TIF AWaDH (Facilitator)
● Managed the financial aspects of the program, including collecting fees, managing the program
budget, and ensuring payment disbursements.
● Handled all operational and administrative tasks, including participant registration, scheduling,
and logistics for on-campus sessions.
● Provided the necessary infrastructure for the training, including classrooms, accommodations for
participants, and internet connectivity.
● Oversaw the internship coordination, helping participants gain industry exposure and facilitating
connections with real-world agritech projects.
● Ensured the overall quality and coordination of the program, including participant support and
progress tracking.
Course Details
● Duration & Timeline: June 1 – July 15, 2025 (6 weeks).
● Mode: Entirely offline, including a 2-week on-campus segment at IIT Ropar.
● Structure:
○ 20 lectures and 20 lab sessions.
○ Modules on AI/ML basics, data processing (satellite, drone, sensor, time-series), and
predictive modeling.
○ Hands-on training using Python, Jupyter Notebook, and Google Colab.
○ Mid-term and final exams for certification.
On-Campus Experience:
● Stay at IIT Ropar for the entire course duration.
● Farm visits & Demo Day.
● Bhangra Sessions
● Aerobics Session
● Recreational Activities and Team Dinner
● End Exam + Certificate.
● ID Card & Course Kit provided to each participant.
Participation
● Target Audience: Students, researchers, and professionals from agriculture, technology, and
interdisciplinary fields.
● Enrolled Students: 22
● Diversity: Participants represented multiple states and academic backgrounds.
● Total Applications: 30
● Shortlisting was based on academic background, motivation, and interest in AI and agritech.

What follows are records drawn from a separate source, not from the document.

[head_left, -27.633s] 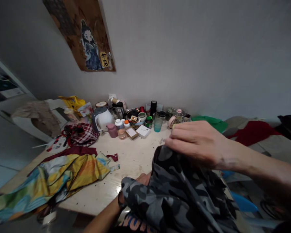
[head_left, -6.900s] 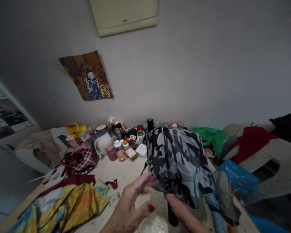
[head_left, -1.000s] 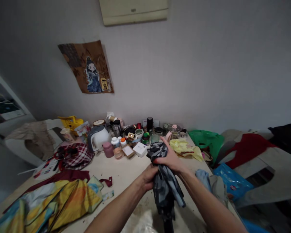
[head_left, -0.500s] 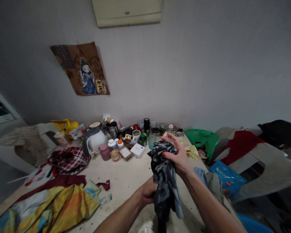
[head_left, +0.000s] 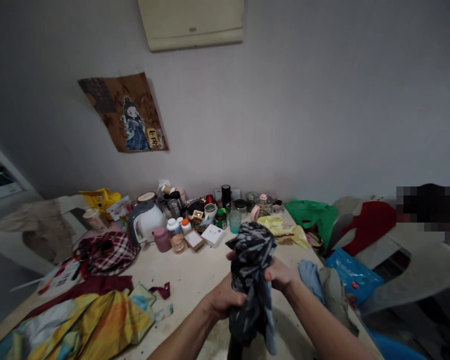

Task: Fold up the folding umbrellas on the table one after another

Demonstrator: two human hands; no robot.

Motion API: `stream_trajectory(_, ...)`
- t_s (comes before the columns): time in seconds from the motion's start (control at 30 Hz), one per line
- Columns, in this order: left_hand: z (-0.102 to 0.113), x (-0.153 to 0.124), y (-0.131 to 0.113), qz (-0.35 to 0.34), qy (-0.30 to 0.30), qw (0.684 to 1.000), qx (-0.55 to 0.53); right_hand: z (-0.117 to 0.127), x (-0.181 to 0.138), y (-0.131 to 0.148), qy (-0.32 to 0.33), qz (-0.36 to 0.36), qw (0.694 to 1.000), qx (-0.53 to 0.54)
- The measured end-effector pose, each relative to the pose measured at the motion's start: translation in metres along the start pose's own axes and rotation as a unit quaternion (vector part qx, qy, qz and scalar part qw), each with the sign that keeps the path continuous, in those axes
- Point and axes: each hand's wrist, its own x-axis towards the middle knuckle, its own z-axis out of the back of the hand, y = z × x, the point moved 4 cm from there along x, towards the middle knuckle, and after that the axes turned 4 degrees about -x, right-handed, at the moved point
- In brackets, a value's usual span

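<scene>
I hold a folded camouflage umbrella (head_left: 252, 270), grey and black, upright over the table (head_left: 195, 270). My left hand (head_left: 221, 300) is wrapped round its lower part from the left. On the right side, my right hand (head_left: 279, 274) grips the gathered canopy a little higher. Its black handle (head_left: 233, 350) points down at the bottom edge of the view.
A yellow and blue fabric (head_left: 78, 320) lies at the near left, a plaid cloth (head_left: 107, 250) behind it. A white kettle (head_left: 144, 222), bottles, jars and small boxes crowd the back by the wall. Yellow (head_left: 285, 227) and green bags (head_left: 311, 215) sit right, a blue-grey umbrella (head_left: 322, 282) beside them.
My right hand has slid down from the umbrella's top to its middle, and the canopy is gathered tighter. The umbrella stands more upright.
</scene>
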Motion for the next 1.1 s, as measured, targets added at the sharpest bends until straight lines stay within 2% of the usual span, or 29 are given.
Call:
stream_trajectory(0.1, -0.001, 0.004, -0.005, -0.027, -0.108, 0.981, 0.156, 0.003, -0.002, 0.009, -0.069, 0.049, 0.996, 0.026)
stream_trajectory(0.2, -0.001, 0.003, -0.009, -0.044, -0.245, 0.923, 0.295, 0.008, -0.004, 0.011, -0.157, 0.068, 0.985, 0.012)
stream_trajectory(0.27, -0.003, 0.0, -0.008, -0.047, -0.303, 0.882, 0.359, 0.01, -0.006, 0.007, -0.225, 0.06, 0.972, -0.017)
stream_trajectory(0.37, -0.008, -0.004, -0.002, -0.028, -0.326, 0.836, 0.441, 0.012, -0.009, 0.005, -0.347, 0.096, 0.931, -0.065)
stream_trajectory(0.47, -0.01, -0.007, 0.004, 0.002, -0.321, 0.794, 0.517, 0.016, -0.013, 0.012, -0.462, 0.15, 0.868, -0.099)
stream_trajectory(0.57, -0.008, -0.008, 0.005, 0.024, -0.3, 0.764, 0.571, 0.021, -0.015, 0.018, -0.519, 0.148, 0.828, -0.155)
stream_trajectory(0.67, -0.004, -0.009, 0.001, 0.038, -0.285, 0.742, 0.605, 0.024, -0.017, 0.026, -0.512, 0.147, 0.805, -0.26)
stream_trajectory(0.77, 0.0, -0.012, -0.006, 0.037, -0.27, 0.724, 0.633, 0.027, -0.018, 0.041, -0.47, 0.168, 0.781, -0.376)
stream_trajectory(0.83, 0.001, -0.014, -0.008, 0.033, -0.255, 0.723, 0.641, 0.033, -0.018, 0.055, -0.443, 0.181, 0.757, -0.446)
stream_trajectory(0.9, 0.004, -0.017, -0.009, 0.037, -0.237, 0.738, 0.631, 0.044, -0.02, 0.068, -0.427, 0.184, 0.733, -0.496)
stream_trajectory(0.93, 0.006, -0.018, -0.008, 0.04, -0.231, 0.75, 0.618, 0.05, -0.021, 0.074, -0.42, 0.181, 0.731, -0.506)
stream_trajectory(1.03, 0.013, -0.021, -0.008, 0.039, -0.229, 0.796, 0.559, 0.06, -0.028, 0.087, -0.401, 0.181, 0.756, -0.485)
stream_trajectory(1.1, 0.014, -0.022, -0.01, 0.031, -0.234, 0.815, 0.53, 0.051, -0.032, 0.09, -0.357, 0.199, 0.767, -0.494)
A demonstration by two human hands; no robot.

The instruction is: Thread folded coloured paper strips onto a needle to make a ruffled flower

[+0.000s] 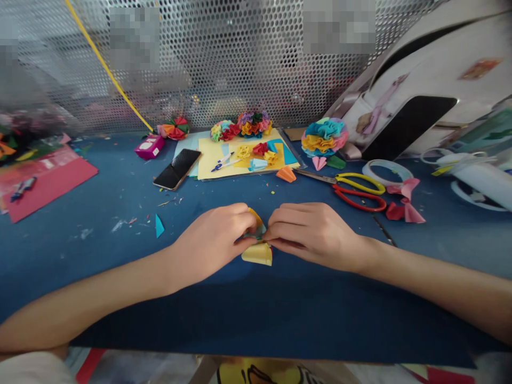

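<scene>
Both hands meet at the middle of the blue table (248, 304). My left hand (214, 237) and my right hand (310, 229) have their fingers closed in a pinch on a small folded yellow paper piece (258, 252). A bit of teal and orange paper shows between the fingertips. The piece rests on or just above the table top; most of it is hidden by my fingers.
Behind my hands lie a yellow paper sheet (212, 160) with small paper flowers and a pen, a black phone (176, 168), yellow and red scissors (358, 191), a tape roll (387, 172) and multicoloured paper flower balls (324, 136). Red paper (48, 181) lies left, a white bag (420, 90) right. A perforated metal screen (240, 64) closes the back.
</scene>
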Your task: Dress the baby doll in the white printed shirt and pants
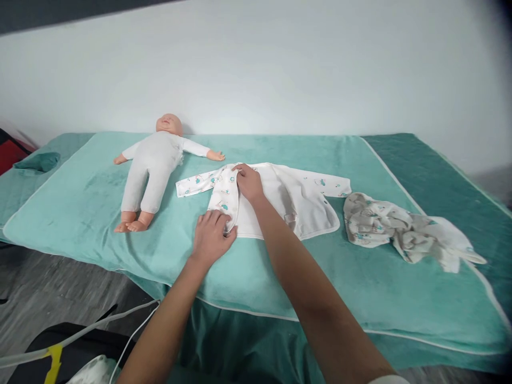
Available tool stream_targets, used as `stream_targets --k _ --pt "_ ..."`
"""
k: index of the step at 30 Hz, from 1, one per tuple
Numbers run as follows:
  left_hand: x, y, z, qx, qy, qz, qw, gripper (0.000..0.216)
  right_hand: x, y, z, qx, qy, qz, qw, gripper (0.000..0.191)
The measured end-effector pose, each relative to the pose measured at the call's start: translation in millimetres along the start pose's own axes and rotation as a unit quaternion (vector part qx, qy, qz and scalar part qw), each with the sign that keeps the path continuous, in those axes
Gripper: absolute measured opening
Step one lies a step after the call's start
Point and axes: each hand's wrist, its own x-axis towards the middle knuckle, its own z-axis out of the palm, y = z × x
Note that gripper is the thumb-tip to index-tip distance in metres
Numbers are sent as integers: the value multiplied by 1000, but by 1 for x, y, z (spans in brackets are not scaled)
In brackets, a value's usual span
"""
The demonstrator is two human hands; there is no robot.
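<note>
A white baby shirt with a small teal and orange print lies spread on the green cover, sleeves out to both sides. Its left front panel shows the print, while the right one is folded open with its plain white inside up. My right hand pinches the panel's edge near the neckline. At the lower hem of the same panel, my left hand has its fingers bent over the cloth, with the thumb at the corner. My right forearm hides part of the shirt's middle.
A baby doll in a white body lies on its back at the left. Crumpled printed baby clothing lies at the right. The green padded cover reaches to a white wall. A pale cable runs at lower left.
</note>
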Motion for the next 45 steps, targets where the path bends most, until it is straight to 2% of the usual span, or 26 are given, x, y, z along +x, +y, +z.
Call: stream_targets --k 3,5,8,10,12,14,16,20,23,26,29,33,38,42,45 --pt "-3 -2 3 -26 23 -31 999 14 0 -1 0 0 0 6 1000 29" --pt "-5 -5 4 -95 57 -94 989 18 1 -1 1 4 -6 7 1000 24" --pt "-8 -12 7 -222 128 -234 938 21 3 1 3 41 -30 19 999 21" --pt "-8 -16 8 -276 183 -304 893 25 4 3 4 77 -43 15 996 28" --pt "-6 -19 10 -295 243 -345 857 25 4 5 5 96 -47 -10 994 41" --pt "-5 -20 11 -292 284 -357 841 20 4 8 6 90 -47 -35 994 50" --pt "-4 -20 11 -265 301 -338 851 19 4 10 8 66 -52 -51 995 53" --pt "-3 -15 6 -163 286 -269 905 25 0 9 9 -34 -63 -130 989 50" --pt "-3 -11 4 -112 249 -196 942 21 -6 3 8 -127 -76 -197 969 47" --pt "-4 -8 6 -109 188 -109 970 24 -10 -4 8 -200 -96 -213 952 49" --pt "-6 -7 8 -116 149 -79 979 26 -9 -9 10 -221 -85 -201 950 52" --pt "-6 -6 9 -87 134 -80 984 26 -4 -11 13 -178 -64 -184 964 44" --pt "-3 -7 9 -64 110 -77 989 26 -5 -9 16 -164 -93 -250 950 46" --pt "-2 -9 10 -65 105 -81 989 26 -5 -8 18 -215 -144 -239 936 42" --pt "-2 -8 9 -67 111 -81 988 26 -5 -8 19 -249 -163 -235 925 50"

Special Sessions & Activities
● Bhangra Workshop: Weekly Bhangra session introduced participants to Punjabi cultural
heritage.


● Aerobic Session: Aerobics and Volleyball sessions were organised to engage students and
promote physical health.
● Recreational Activities: Evening volleyball sessions to promote physical fitness and team
building.


● Farm Visit: Hands-on exposure to agricultural practices and field demonstrations.

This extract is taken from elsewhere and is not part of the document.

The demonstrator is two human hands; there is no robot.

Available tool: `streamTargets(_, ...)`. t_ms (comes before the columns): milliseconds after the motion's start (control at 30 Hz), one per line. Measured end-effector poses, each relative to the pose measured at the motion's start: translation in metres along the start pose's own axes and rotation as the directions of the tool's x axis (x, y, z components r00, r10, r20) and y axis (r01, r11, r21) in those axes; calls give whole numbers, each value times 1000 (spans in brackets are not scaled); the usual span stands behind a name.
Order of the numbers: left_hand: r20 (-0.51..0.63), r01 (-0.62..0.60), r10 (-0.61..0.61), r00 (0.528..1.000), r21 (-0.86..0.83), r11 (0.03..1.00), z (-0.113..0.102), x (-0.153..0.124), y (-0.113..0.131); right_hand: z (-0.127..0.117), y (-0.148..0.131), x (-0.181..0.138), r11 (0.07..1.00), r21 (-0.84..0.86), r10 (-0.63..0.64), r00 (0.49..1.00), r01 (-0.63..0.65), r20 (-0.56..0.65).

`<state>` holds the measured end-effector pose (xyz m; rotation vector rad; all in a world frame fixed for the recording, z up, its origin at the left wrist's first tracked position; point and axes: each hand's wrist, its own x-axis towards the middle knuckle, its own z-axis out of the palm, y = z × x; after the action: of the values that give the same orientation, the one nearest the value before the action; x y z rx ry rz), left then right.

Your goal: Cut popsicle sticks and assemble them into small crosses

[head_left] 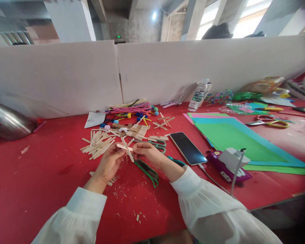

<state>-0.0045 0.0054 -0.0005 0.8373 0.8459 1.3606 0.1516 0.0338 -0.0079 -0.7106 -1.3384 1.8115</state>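
Between my two hands, above the red table (63, 189), is a star of crossed wooden craft sticks (127, 148). My left hand (111, 162) is closed on the star's left side, thumb and fingers pinching a stick. From the other side my right hand (148, 153) pinches it with the fingertips. Loose craft sticks (98, 144) lie in a heap beyond my left hand. A similar star of sticks (164, 122) rests farther back. Just below my right hand lies a green utility knife (147, 172), and green-handled scissors (159, 145) sit partly hidden behind that hand.
A phone (188, 147) on a cable and a purple power strip (227, 167) are at right, beside coloured paper (239, 139). Pipe cleaners (129, 108), a water bottle (199, 95) and scissors (268, 122) lie farther back. A metal kettle (8, 120) stands left; a white partition (53, 78) borders the table.
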Motion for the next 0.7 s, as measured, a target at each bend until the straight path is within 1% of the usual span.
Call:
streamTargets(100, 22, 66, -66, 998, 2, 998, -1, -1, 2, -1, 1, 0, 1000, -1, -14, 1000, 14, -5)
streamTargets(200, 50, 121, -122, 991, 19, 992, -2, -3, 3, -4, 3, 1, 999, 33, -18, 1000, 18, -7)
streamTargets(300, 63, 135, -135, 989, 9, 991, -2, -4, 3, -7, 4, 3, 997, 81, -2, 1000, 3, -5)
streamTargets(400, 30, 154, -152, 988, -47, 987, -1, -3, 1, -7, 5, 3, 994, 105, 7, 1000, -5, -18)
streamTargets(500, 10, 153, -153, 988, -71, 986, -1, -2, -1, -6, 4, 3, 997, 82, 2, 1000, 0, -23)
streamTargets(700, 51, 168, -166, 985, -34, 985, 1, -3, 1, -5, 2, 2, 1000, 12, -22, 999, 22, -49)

● Exhibition & Demo Day: Participants showcased their projects and AI-driven agritech solutions.


Outcomes & Impact
● Certification: Awarded upon 80% attendance and achieving ≥40% in the final exam.
● Skills Gained: Proficiency in AI/ML applications for agriculture, data analytics, and
problem-solving.
● Innovation: Students developed prototypes and project ideas, some progressing towards
research/patent support.
● Networking: Enhanced industry-academia connections through expert mentorship and
collaborative activities.
● Internships: Multiple students were awarded full-time paid internship opportunities, enabling
them to apply their skills in real-world agritech projects.
Feedback & Testimonials
Md. Tarique Atique shared that the entire course was well-structured, and he especially
appreciated how the faculty adjusted the pace according to students’ learning needs.

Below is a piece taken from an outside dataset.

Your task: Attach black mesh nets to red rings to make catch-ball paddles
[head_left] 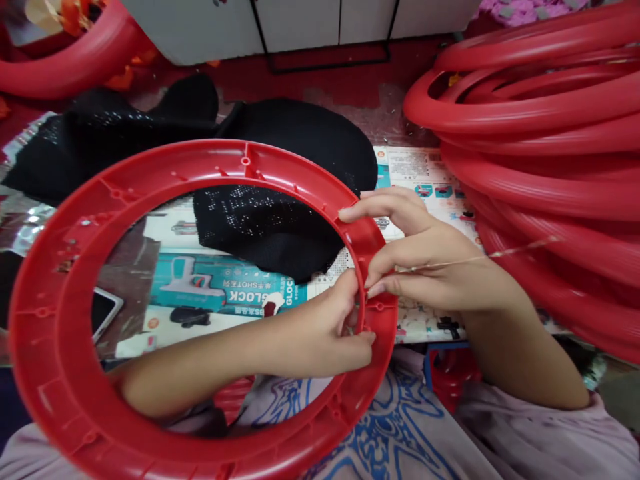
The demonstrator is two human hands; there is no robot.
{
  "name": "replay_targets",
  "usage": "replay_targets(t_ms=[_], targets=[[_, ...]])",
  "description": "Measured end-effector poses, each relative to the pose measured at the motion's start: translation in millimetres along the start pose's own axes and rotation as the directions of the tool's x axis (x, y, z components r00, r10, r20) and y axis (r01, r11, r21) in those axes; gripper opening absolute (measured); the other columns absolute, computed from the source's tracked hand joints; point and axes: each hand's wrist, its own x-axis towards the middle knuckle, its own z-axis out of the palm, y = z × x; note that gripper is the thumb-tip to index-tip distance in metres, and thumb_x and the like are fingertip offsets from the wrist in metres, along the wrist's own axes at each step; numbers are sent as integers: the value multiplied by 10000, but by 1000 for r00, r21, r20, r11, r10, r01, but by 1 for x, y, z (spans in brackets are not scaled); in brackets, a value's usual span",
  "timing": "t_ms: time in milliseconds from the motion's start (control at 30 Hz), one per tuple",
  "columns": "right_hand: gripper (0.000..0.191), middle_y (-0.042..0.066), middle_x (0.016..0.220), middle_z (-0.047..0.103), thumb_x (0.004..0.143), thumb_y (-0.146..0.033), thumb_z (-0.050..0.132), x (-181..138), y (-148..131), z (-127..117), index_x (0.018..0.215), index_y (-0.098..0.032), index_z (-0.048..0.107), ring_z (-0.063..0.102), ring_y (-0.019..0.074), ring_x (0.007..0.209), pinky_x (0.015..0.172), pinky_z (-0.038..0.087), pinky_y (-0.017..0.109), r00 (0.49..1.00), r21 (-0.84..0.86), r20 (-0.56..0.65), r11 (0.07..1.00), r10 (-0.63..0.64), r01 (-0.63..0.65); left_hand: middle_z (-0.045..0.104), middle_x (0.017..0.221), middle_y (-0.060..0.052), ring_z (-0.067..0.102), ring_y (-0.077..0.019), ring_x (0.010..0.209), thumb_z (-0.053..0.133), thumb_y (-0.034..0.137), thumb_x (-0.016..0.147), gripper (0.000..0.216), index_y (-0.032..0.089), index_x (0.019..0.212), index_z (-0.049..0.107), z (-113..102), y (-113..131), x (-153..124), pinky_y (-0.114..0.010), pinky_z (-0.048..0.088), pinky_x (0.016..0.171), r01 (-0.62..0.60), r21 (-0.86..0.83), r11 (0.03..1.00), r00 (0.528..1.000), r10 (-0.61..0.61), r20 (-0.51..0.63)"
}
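A large red plastic ring (40, 287), its ribbed hollow side with screw posts facing up, lies tilted across my lap and the table edge. My left hand (325, 333) reaches through the ring's opening, fingers closed round its inner rim at the right. My right hand (425, 260) is at the same stretch of rim, thumb and fingertips pinched together inside the channel. A thin gold-coloured wire-like strand (520, 249) sticks out from between its fingers past the wrist. What the fingertips press on is too small to make out.
A pile of red rings (540, 173) stands at the right. Black sparkly cloth (300, 140) lies behind the ring on printed cardboard (200, 287). A phone-like white-edged object (107, 310) is at the left. A white box (310, 27) stands at the back; another red ring (75, 60) is far left.
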Motion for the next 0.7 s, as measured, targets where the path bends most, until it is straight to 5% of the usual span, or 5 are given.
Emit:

Deep Kaur mentioned that Dr. Mukesh Saini and the staff were extremely supportive throughout
the program, making the learning experience highly engaging and practical.
Anshika Sharma highlighted that she not only gained valuable AI skills but also received an
internship opportunity through the course, which gave her practical exposure to real-world
agritech challenges.
Conclusion & Future Plans
The AI for Agritech course proved to be a unique initiative blending technology with real-world
agricultural challenges. By integrating cultural exposure, recreation, and innovation-driven learning, the
course created a holistic experience.
Future Plans:
● Expand the program to include more advanced modules.
● Scale participation to a national and international level.
● Collaborate with industry partners for live projects and internships.